# Activity
Whenever a line of the data below holds the string "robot", copy that line.

[Data items]

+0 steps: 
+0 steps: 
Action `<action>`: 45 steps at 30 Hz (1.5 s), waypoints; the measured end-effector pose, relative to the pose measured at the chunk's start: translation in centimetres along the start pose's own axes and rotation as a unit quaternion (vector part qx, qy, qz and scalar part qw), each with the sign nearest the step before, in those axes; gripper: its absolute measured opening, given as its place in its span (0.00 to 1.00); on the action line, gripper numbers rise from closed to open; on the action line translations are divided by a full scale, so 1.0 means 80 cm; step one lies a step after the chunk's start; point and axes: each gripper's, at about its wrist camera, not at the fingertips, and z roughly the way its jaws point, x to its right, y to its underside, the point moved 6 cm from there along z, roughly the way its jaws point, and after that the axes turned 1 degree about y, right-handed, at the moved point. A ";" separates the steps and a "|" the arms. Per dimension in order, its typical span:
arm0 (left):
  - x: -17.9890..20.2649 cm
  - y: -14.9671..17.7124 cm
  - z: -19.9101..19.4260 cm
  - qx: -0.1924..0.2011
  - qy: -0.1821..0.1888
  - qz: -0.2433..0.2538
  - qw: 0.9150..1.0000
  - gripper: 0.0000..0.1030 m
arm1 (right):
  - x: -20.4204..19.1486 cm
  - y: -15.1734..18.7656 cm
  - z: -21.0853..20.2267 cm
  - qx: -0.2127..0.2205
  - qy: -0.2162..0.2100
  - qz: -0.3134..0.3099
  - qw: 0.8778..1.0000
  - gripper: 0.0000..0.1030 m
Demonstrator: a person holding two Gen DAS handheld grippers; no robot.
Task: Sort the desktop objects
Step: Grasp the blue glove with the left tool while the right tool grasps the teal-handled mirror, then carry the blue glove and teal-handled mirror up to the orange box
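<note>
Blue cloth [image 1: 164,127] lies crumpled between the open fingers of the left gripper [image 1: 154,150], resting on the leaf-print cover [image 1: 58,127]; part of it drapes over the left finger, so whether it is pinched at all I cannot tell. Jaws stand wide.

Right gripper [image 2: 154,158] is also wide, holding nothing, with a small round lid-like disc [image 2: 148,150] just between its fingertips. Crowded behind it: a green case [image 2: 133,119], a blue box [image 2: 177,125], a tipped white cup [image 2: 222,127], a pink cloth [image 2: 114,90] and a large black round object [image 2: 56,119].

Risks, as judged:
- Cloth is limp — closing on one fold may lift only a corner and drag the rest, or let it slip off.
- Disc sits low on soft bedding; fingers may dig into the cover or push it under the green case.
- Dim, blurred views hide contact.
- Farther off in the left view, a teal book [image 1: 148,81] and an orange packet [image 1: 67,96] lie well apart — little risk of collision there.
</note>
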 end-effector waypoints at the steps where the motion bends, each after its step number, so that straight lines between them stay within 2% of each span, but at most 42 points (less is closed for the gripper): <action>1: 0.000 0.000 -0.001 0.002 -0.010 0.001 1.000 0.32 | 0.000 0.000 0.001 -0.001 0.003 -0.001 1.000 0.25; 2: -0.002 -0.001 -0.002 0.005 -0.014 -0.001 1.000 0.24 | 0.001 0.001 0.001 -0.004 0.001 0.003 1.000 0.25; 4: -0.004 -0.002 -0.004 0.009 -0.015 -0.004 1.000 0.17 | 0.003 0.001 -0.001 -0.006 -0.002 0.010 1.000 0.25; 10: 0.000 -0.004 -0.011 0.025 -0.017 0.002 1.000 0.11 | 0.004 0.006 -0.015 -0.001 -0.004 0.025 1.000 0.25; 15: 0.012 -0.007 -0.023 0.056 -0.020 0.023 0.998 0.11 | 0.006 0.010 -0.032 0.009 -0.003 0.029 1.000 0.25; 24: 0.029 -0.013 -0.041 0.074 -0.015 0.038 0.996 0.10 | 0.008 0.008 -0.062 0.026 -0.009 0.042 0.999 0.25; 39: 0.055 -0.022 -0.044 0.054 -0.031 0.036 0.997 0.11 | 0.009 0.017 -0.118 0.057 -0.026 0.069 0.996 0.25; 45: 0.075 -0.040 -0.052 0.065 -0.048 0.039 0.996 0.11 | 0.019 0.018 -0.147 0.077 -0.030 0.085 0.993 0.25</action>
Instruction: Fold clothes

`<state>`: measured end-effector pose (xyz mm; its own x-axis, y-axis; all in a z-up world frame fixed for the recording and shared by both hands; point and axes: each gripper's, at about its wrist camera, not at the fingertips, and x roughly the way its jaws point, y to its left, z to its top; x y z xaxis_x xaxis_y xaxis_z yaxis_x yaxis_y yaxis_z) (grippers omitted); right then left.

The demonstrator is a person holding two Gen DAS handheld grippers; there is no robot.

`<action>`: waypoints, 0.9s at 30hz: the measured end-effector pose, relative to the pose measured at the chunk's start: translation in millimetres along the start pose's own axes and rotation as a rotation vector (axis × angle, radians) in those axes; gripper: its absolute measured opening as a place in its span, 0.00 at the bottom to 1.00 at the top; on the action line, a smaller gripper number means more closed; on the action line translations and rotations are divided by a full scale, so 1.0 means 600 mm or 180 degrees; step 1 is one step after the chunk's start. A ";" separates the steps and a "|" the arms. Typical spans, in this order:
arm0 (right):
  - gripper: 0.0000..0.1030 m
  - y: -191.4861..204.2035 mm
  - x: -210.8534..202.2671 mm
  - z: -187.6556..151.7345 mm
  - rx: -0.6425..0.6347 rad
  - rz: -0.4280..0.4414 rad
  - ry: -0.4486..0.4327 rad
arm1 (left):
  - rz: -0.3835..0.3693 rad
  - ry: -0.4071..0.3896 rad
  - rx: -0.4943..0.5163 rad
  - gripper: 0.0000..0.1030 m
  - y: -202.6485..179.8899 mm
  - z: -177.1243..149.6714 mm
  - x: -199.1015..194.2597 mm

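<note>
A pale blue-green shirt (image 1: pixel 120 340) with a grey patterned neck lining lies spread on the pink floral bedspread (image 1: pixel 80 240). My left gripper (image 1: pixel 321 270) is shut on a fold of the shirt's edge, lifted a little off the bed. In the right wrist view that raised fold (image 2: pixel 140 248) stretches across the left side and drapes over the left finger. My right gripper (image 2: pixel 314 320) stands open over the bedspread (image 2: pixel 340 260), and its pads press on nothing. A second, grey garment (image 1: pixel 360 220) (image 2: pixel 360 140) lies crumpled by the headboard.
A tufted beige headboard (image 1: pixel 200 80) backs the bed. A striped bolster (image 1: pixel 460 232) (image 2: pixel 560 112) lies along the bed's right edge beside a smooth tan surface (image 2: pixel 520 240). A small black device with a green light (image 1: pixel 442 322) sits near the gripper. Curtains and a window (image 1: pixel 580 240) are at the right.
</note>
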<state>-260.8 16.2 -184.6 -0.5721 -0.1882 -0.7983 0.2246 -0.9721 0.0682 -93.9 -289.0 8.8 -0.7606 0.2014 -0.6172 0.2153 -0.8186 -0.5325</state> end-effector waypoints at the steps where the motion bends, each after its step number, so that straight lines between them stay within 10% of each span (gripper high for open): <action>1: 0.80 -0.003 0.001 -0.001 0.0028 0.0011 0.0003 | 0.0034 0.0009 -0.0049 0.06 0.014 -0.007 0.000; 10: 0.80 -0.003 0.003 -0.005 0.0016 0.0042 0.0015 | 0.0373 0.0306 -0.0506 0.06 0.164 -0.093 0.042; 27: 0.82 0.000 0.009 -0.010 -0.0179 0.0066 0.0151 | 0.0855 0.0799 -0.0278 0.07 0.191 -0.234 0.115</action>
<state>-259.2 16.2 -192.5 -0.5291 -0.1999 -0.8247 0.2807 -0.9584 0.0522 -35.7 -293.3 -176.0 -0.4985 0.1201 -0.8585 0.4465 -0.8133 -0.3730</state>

# Answer space
Demonstrator: a person holding two Gen DAS handheld grippers; no robot.
The demonstrator is a person holding two Gen DAS handheld grippers; there is no robot.

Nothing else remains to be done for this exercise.